What is the count of lines in the listing below that hold the string "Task"? Reply with that number alone.
[Start of section]
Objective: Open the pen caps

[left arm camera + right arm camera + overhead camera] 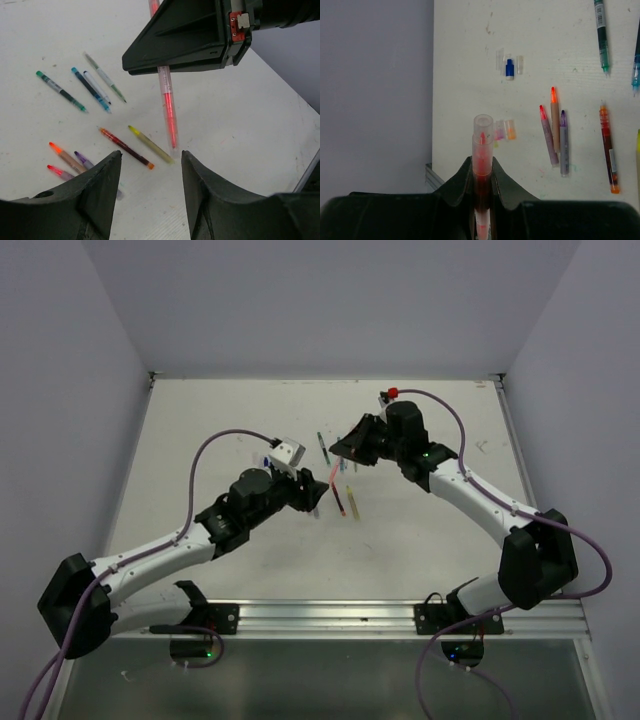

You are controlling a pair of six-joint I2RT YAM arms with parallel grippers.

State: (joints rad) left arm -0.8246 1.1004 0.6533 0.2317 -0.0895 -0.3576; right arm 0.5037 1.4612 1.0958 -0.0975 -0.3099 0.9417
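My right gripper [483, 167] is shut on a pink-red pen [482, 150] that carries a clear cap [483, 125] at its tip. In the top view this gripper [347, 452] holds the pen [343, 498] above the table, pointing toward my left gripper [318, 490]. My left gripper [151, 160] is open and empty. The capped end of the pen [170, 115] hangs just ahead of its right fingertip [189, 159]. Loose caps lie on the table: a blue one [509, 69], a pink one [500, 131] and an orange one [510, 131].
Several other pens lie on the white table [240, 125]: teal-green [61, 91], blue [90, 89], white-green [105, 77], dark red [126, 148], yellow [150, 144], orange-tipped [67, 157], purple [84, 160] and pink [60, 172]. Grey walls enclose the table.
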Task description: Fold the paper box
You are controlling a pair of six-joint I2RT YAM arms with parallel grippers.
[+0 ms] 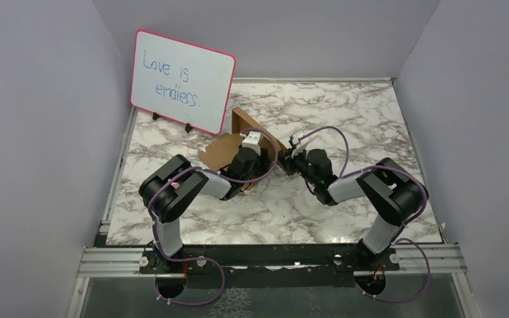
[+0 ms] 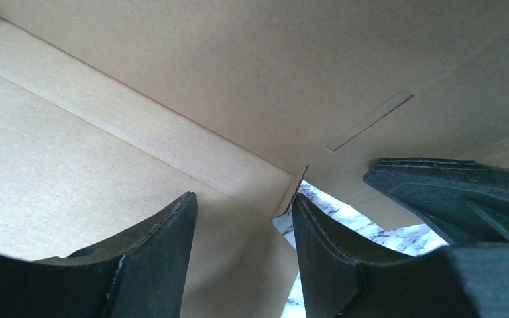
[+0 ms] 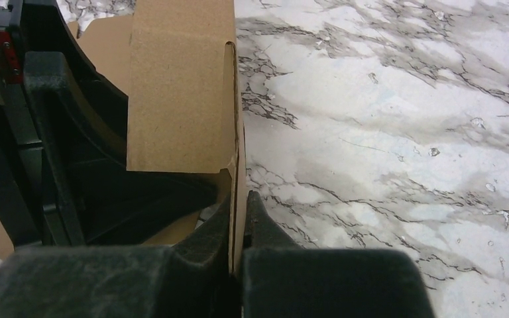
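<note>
The paper box (image 1: 220,151) is a brown cardboard piece, partly folded, at the middle of the marble table, with one flap raised behind it. My left gripper (image 1: 258,154) is open with its tips inside the box; in the left wrist view the cardboard (image 2: 172,99) fills the frame behind the spread gripper (image 2: 245,209), which holds nothing. My right gripper (image 1: 289,160) is at the box's right side. In the right wrist view it (image 3: 238,209) is shut on the thin edge of an upright cardboard flap (image 3: 179,86). The right gripper's finger also shows in the left wrist view (image 2: 451,192).
A pink-framed whiteboard (image 1: 182,81) with handwriting stands at the back left, just behind the box. The marble tabletop (image 1: 344,112) stretches to the right and front. Grey walls close in the sides and back. The left arm's black gripper body (image 3: 46,152) sits close to the right gripper.
</note>
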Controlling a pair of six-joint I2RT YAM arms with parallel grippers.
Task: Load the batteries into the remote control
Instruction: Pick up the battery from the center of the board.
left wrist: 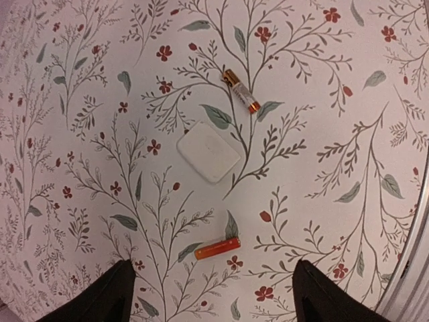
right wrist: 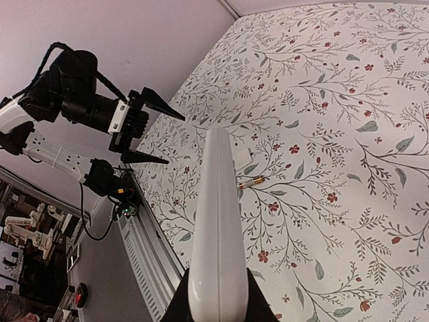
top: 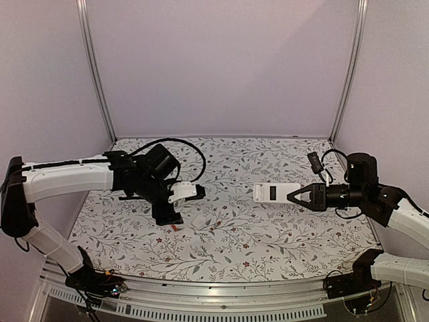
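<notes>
Closest to the right wrist camera, the remote control (right wrist: 218,228) fills the middle of the view, a slim white handset pinched by one end between the right fingers (right wrist: 175,310), which are closed tight on it. It hangs in the air over the right half of the flower-patterned surface (top: 281,241), lying roughly level with its free end pointing toward the left edge. Over the left half, the left fingers (left wrist: 110,298) are spread wide and hold nothing, their dark tips hovering above the print. Below them one battery (left wrist: 217,249), orange-red with a dark end, lies flat on the surface, between the two tips as the left wrist camera sees it. A small flat white cover plate (left wrist: 208,151) rests a little beyond it, and a second battery (left wrist: 240,91) lies just past the plate, not touching it. All three sit left of the middle, nearer the near edge than the far one.
</notes>
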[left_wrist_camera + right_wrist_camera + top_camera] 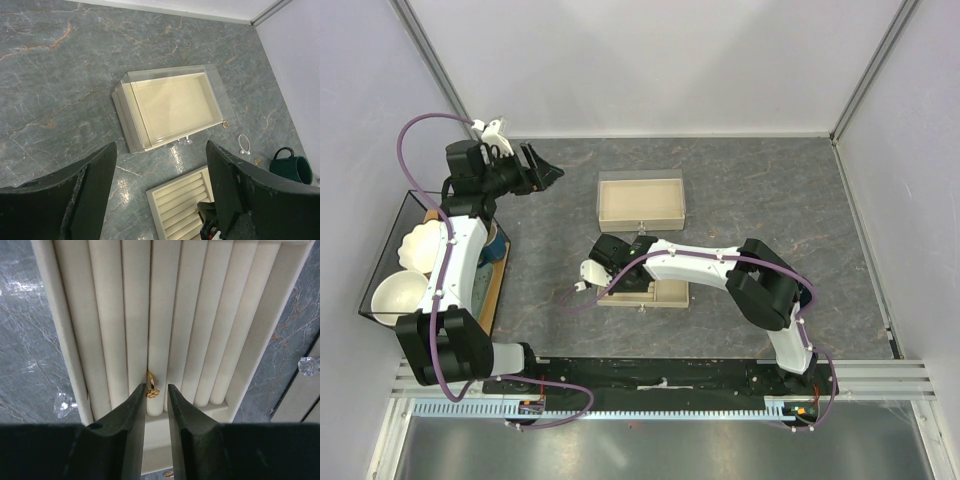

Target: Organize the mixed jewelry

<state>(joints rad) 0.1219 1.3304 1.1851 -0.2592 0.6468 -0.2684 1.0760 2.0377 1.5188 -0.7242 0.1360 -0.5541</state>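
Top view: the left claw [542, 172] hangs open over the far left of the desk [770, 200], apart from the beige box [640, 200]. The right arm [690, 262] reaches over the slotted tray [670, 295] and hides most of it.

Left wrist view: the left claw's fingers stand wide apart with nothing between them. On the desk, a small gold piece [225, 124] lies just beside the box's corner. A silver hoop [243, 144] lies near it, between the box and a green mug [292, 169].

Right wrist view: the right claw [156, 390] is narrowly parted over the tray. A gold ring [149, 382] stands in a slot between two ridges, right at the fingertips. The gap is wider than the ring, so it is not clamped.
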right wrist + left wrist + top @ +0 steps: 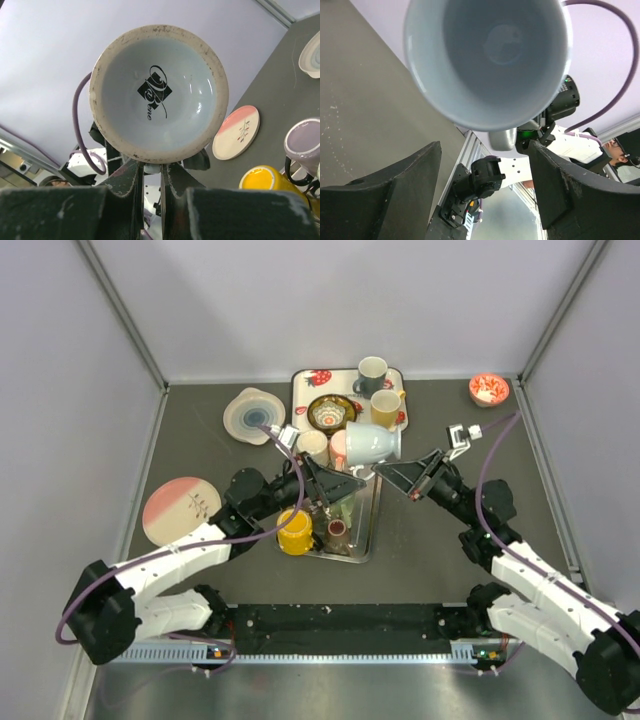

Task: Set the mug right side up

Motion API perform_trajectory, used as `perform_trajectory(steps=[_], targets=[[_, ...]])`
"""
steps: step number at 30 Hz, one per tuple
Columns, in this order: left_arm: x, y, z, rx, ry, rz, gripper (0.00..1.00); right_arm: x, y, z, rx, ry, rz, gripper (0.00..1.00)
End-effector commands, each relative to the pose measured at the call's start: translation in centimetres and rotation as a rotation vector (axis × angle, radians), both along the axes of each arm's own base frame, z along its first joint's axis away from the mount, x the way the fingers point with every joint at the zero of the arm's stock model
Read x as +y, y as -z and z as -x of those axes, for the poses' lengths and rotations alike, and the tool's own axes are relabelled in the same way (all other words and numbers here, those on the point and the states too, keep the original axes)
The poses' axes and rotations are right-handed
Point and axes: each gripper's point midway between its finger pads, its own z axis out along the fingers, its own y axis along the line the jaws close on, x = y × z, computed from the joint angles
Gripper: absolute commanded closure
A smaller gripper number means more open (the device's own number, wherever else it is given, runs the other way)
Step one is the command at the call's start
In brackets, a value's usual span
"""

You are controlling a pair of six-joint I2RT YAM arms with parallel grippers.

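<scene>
Your right hand (151,172) is pinched narrow on the pale blue mug (372,442), holding it on its side in the air above the metal tray (372,532). Your left hand (485,150) stands wide, facing the mug's mouth without touching it.

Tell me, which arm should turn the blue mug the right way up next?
The right. Its gripper is shut on the pale blue mug and holds it sideways in the air, so it may only need to twist its wrist. The left gripper faces the mug's mouth, open, gripping nothing.
</scene>
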Motion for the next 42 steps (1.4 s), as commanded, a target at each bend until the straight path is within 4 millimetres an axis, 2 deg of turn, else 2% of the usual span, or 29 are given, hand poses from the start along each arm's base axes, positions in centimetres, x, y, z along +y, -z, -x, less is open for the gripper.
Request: perform_trajectory(steps=[1,3,8,9,11,16,29,32,35,38,42], targets=[[0.5,-3.6,1.5,-0.115,0.034,0.100,0.24,-1.0,-4.0,1.0,-0.126,0.018,-0.092,1.00],[1.0,-3.1,1.8,-0.120,0.024,0.092,0.22,-0.9,-4.2,0.9,-0.129,0.018,-0.085,1.00],[1.5,-3.8,1.1,-0.149,-0.033,0.105,0.21,-0.2,-4.3,1.1,-0.126,-0.033,-0.093,1.00],[1.4,-4.5,1.0,-0.160,-0.037,0.113,0.22,0.0,-4.0,1.2,-0.122,-0.038,-0.089,1.00],[0.9,-4.5,0.5,-0.158,-0.030,0.114,0.24,0.2,-3.8,1.2,-0.120,-0.040,-0.084,1.00],[-0.3,-5.2,-0.3,-0.126,-0.007,0.171,0.37,0.6,-3.3,1.4,-0.111,-0.052,-0.069,1.00],[0.5,-8.1,-1.2,-0.131,-0.050,0.350,0.50,0.9,-1.6,1.9,-0.099,-0.073,-0.050,1.00],[0.4,-8.7,-1.1,-0.130,-0.030,0.376,0.57,1.1,-1.0,2.0,-0.095,-0.082,-0.035,1.00],[0.3,-9.0,-0.9,-0.135,-0.011,0.388,0.71,1.2,-0.3,2.1,-0.091,-0.086,-0.015,1.00],[0.1,-9.4,-0.6,-0.146,0.008,0.392,0.98,1.2,0.6,2.2,-0.080,-0.086,0.012,1.00],[-0.3,-9.0,-0.6,-0.144,0.020,0.352,1.00,1.4,1.2,2.4,-0.082,-0.088,0.054,1.00]])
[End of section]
### [Response to this exercise]
3